The problem | Show each line in the listing below that contains the word "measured".
-------- Dataset extract
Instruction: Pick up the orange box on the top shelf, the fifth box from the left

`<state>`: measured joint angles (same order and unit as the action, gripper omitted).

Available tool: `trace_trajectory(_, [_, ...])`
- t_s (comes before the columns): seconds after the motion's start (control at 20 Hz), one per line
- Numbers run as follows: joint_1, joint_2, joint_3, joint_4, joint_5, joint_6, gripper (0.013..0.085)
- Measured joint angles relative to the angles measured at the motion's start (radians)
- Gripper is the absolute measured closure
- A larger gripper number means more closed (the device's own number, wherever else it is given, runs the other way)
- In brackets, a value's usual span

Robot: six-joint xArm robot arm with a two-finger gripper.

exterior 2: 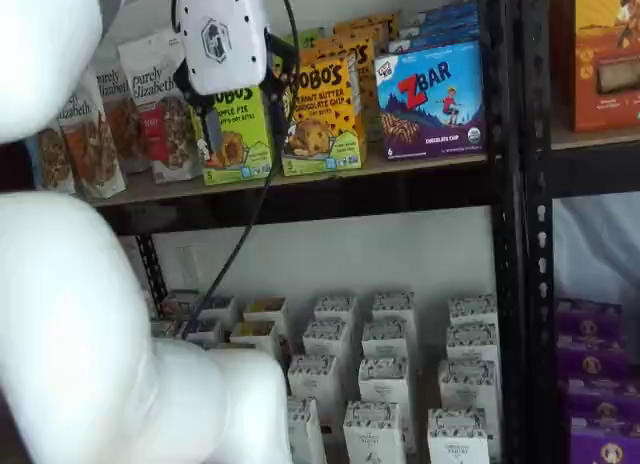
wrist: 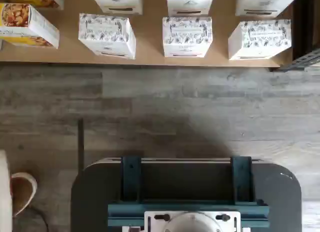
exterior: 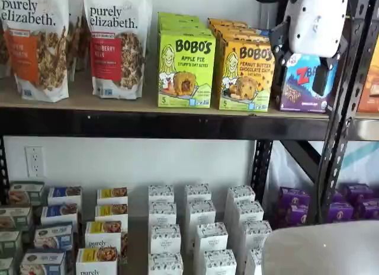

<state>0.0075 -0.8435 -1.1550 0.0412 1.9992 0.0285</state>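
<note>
The orange box (exterior: 244, 73) stands on the top shelf (exterior: 118, 106), at the front of a row of boxes like it, between a lime-green Bobo's box (exterior: 185, 67) and a blue ZBar box (exterior: 305, 82). It also shows in a shelf view (exterior 2: 322, 112), as does the shelf board (exterior 2: 400, 166). My gripper (exterior: 321, 79) hangs at shelf height, between the cameras and the shelf, apart from the box. Only one black finger shows under its white body. In a shelf view the gripper (exterior 2: 215, 102) overlaps the green box. The wrist view shows neither the box nor the fingers.
Granola bags (exterior: 115, 44) stand left on the top shelf. A black upright (exterior: 340, 109) rises just right of the gripper. White floral boxes (exterior: 201, 227) fill the low shelf and show in the wrist view (wrist: 186, 37). The dark teal-bracket mount (wrist: 186, 192) sits over grey floor.
</note>
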Motion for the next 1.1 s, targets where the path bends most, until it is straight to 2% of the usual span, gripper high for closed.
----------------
Answer space |
`<state>`: measured joint angles (same order and unit as the action, gripper omitted).
- Measured joint angles relative to the angles measured at the motion's start (radians)
- Gripper is the absolute measured closure

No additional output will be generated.